Hotels need to open up - security risks are so minimal provide a hotel guest, the admin cost is about 100 per cent of the value of the service. And I won't go into the discussions I have had with hotel managers about trying to charge me £15 per day to access something which is worth zip.

But here's the good news: the last eight hotels I've stayed in across Canada, the EU, UK and US have given up the ghost. All have offered free wi-fi with no password required, plus speedy bi-directional bandwidth. Some people are obviously getting it - at long last.

I can hear the lawyers and security experts now: 'This is dangerous. It leaves the organisation open to abuse from the file sharers, criminals, terrorists etc'.

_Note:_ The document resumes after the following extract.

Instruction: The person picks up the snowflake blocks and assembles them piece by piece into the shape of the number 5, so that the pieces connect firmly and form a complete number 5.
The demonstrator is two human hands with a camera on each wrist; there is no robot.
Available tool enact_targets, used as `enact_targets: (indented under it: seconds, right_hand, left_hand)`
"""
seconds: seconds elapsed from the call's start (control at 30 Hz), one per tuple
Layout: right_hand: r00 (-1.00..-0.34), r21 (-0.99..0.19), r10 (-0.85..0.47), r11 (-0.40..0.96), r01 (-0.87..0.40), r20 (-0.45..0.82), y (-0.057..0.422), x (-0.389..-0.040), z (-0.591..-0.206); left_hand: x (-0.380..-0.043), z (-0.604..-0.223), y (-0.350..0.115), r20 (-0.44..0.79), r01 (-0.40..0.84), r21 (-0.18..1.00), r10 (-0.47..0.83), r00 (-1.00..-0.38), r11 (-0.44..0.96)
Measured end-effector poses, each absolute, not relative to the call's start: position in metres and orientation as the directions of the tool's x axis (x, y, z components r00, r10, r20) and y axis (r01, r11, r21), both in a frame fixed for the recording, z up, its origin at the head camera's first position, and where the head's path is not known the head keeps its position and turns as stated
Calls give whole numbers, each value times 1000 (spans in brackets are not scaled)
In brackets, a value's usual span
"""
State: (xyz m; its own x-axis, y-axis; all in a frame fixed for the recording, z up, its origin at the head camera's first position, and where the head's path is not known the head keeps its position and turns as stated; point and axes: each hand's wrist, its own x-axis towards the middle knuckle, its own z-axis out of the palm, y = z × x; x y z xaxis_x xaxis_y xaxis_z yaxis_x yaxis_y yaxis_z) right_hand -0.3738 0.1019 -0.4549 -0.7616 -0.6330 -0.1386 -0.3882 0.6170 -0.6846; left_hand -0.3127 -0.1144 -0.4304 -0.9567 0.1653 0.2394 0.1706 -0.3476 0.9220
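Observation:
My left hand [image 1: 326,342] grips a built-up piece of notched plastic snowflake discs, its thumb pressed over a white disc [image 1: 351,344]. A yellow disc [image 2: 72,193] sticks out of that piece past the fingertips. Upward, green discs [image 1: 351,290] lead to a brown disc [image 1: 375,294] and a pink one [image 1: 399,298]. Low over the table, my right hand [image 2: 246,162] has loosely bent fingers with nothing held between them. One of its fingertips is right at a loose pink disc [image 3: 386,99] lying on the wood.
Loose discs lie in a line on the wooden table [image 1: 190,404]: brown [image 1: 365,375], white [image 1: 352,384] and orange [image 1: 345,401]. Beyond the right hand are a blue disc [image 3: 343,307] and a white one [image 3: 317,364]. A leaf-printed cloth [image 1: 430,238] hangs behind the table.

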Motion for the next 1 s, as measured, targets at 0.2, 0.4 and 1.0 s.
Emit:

Well, I reckon it's time to get real and start thinking of the actual risk: the massive inconvenience for mobile workers and organisations, and the resulting operational costs, and productivity and efficiency losses. And all this for a miniscule risk that has been disproportionally magnified and sensationalised by experts and media alike.

Right across the planet I am finding common sense is kicking in, with individuals, communities and organisations starting to recognise the value of open networking and freedom of access.

Hopefully this will transcend wi-fi and filter down to the 2.5G and 3G micro and picocells in the home and office as well. Then we will have seamless connectivity on the move - which by the way was the original vision when this all started 20 years ago. It just got misdirected for a while by the naysayers and misguided.